Covered by the scarf, the pads of his fingers hold it in place. At the pressure on her cheeks, jaw and neck, she gasps, her eyes fluttering in surprised hope. He doesn’t make her wait long, his lips seeking hers through the material. She closes her eyes reflexively, but she wants to wait, keep her wits about her, because if the pull comes, she’ll have to keep her eyes closed and move away, but desire, unacknowledged until now, makes it the most natural thing in the world for her lips to respond. He deepens the kiss and it isn’t like Bobby, isn’t like other people’s memories in her mind. She’s shuddering at the intensity.

He pulls back slightly and the sound of his breathing, hers and her heartbeat are so loud to her. His hands are still warming her neck. She opens her eyes and smiles because her scarf worked as a barrier, and this man, who’d made his way back from despair, was willing to try this experiment to kiss her.

“Well, okay,” she says, somewhat breathily. It’s a dumb, nothingish thing to say, but it proves she still has a voice and this is real.

“Okay?” he teases.

“Very, very okay, sugar,” she drawls, mainly for play, but a part of her wonders if he likes the accent. Wondering if she could pin him down and get him to tell her what he likes about her, so she could tell him too. “You?”

“Oh, I’m doing fine,” he says, his thumb moving to sweep across her lower lip. The scarf is damp and she’d blush if she wasn’t flushed already. Then she feels him tense and his voice loses its playfulness. “I wasn’t planning on any of this. I mean—when I said I wondered, it was a stray thought back then. Curiosity. And even if it’s something I’ve been wondering more about lately, I never meant to put pressure on you today or—I was just wondering how I could tell you that I wanted you to come back.”

“Message received loud and clear,” she says quickly, wanting to keep it light before he starts worrying. “And I will come back in the fall, and we’ll...pick up from here and see where we end up. Okay, Scott?”

It’s the first time she’s said his first name to his face. She lifts a hand to cover one of his.

“Okay?” she repeats.

He’s silent for a little while and she wishes she had sight of his eyes. She doesn’t want him to regret this or to feel guilty about Jean, and she’s sure she wants to try out some more experimenting with him, no-one else, but she wants him to feel the same way.
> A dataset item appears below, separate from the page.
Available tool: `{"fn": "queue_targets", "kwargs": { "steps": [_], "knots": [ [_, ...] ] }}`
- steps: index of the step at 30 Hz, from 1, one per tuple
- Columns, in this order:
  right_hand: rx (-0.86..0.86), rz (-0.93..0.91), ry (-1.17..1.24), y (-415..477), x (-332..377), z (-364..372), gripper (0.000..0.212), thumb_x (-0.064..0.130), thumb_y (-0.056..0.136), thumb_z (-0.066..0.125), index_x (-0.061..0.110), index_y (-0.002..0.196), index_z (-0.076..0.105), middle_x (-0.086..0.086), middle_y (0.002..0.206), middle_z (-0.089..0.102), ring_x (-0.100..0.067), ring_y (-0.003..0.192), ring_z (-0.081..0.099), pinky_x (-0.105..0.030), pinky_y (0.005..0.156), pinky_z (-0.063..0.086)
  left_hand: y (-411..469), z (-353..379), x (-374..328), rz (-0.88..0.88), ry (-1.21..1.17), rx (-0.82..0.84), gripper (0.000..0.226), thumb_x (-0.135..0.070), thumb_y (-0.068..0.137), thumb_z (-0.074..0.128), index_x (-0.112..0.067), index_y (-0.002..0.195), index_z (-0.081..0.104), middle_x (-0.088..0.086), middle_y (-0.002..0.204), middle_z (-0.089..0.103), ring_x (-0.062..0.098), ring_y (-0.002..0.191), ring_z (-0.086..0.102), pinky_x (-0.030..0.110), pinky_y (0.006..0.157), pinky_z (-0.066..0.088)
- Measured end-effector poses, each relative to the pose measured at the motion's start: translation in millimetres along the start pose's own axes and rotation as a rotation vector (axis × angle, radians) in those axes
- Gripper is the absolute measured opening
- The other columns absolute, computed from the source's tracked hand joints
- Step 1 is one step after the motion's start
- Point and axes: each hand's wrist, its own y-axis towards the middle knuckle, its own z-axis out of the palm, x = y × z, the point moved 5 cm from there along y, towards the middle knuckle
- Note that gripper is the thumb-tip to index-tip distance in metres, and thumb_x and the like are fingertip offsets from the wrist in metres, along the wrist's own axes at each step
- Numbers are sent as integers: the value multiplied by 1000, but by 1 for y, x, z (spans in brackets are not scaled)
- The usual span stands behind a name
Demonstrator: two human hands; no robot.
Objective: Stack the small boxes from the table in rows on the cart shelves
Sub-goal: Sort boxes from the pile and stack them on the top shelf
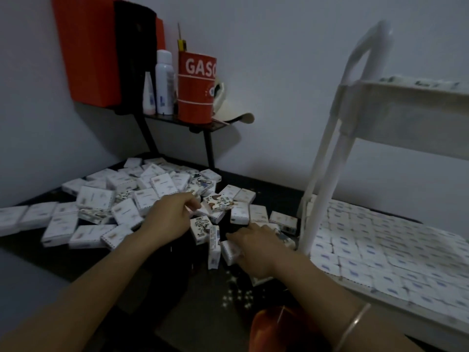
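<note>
Several small white boxes [119, 199] lie in a loose heap on the dark table [76, 262]. My left hand [170, 217] reaches into the heap and pinches a printed box [219, 203] at its left edge. Close to the cart's leg, my right hand [256, 247] lies low on the table, its fingers curled round a white box [229, 251]. Another box [214, 250] stands on edge between my hands. The white cart [330, 158] stands at the right. Its lower shelf [396, 252] is covered with rows of boxes, and more show on the upper shelf [418, 83].
A small black wall shelf [187, 121] above the table carries a red can marked GASO [196, 87], a white spray bottle [164, 82] and a small tube. A red-and-black case [101, 52] hangs at upper left. Small white specks [238, 295] dot the table near me.
</note>
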Motion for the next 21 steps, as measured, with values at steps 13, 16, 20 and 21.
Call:
{"fn": "queue_targets", "kwargs": {
  "steps": [13, 16, 20, 21],
  "knots": [
    [-560, 148, 449, -7, -7, -22, 61, 40, 76, 76, 27, 125, 43, 6, 117, 55, -12, 103, 51, -32, 89, 48, -49, -31, 45, 200, 344, 198, 43, -2, 82, 57, -34, 111, 61, -14, 114, 59, 6, 104, 53, 28, 87, 45],
    [-562, 120, 449, -7, 0, -24, 64, 45, 76, 74, 29, 129, 41, 5, 120, 57, -13, 109, 52, -35, 93, 48, -60, -40, 51, 323, 577, 77, 47, -14, 77, 71, -28, 121, 61, -4, 125, 59, 19, 115, 53, 39, 98, 39],
    [-608, 97, 448, -9, 9, -24, 66, 48, 78, 72, 27, 131, 41, 5, 125, 57, -12, 115, 50, -35, 97, 46, -65, -57, 78, 139, 621, -135, 87, -48, 72, 74, -20, 146, 38, 11, 154, 30, 34, 139, 29, 54, 110, 18],
    [-615, 99, 451, -10, 9, -24, 66, 48, 78, 72, 27, 132, 41, 5, 126, 56, -12, 116, 49, -35, 98, 45, -67, -57, 84, 95, 604, -163, 90, -57, 74, 65, -18, 149, 33, 13, 157, 24, 34, 143, 22, 54, 113, 12]
  ]
}}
“Very, very okay,” he says, and she trusts his word and the fact that his hands have stayed firmly where they are. So, for now, she’s the one who lets him go, lowering her own hand. He mimics her, taking his hands away and she rearranges the scarf a little awkwardly.

“I should tidy up your car,” he says, nudging a piece of dashboard with his foot. She looks down at the gearstick they leaned over and the mess all over her car, all of which she’d managed to forget.

“Yeah, that would be good. Er, I’m going to take a walk,” she responds very quickly, nervous but determined, because she isn’t staying tomorrow and it wouldn’t be fair to pretend that she is. Besides, a walk in the garden will be a chance to cool down, to take in that when she comes back her life could change more than she’d expected. She looks back at Scott before exiting the garage, not surprised that he’s gone straight back to his self-imposed task, not blaming him for staying concentrated to acknowledge her. Later, she tells Jubilee that she never noticed how beautiful the gardens are before.

Fin.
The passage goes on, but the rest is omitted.